A questo punto però si registra la svolta del film, giacché l’ispettore di polizia (tra la polizia e il proprietario del cantiere, al di sopra delle sue buone intenzioni, vi è un qualche equivoco legame), nel delirio virale che ne confonde le azioni, da un lato, in un incontro con Ada, pare sostituirsi, per soddisfarne il desiderio, al fantomatico Suleiman; e, dall’altro, contagia appunto quel gruppo di operaie stranissime: sembrano uscite da una tomba come zombi, ma non vi sono mai entrate, mentre sono pronte a farlo dopo essere state pagate dal padrone, da loro costretto a prendere il ruolo di becchino.
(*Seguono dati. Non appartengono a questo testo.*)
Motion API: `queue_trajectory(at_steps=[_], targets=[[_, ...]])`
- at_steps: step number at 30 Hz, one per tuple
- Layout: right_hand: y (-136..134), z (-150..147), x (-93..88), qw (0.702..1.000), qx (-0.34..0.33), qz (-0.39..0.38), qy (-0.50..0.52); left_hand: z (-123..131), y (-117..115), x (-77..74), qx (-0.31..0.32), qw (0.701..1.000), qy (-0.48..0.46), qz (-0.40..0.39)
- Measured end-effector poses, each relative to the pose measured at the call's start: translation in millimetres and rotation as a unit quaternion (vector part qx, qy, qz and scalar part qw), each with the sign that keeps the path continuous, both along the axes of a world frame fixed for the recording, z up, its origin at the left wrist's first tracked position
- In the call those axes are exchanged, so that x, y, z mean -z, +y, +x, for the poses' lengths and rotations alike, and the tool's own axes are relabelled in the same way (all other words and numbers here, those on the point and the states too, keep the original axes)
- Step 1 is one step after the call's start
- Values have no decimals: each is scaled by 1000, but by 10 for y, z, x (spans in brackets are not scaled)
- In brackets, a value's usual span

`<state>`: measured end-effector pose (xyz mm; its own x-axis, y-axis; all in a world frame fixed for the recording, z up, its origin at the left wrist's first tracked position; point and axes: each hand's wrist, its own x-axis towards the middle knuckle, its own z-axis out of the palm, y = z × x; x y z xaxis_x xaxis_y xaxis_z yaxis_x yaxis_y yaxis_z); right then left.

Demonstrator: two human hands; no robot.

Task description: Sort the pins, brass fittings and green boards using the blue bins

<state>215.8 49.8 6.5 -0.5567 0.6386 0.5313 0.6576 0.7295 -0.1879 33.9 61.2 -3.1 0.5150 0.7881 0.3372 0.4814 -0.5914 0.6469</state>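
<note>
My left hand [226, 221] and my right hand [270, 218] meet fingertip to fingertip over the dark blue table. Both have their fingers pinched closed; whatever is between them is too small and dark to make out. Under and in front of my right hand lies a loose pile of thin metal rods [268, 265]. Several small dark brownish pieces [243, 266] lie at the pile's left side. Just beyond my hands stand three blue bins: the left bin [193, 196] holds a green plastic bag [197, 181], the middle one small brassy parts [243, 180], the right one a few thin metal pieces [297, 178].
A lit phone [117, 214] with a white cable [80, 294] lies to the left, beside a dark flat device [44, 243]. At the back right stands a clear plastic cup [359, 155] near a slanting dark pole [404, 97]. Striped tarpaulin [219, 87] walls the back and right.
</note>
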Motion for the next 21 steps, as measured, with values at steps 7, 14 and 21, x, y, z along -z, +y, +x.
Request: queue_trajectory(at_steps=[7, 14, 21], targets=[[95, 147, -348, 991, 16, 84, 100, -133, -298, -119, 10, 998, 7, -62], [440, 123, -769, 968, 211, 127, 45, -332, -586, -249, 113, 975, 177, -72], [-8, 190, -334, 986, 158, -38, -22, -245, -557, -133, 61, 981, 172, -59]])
Tutti diventano allora protagonisti di sogni e surrealtà, che si confondono quasi a raccontare in un altro modo la vita – difficilmente decifrabile, così, tra morti viventi e vivi desideranti –. E le loro sono storie di fantasmi, in cui però resta l’evidenza di consuetudini borghesi come la visita del ginecologo per Ada che rifiuta il matrimonio, o l’obbediente rito matrimoniale dei credenti musulmani.
L’insieme è tenuto dai colori più intensi e fantastici, e attraversato da punti e sfreccianti paillettes di luce verde, o dall’ineffabilità di tramonti e di visionarie chimere, come in un luogo magico di improvvise e inspiegabili mutazioni. La fine è affidata a un sentimento soddisfatto – della protagonista – e tuttavia sempre anelante, raccolto da un reale che giunge a trascendersi nell’arcano.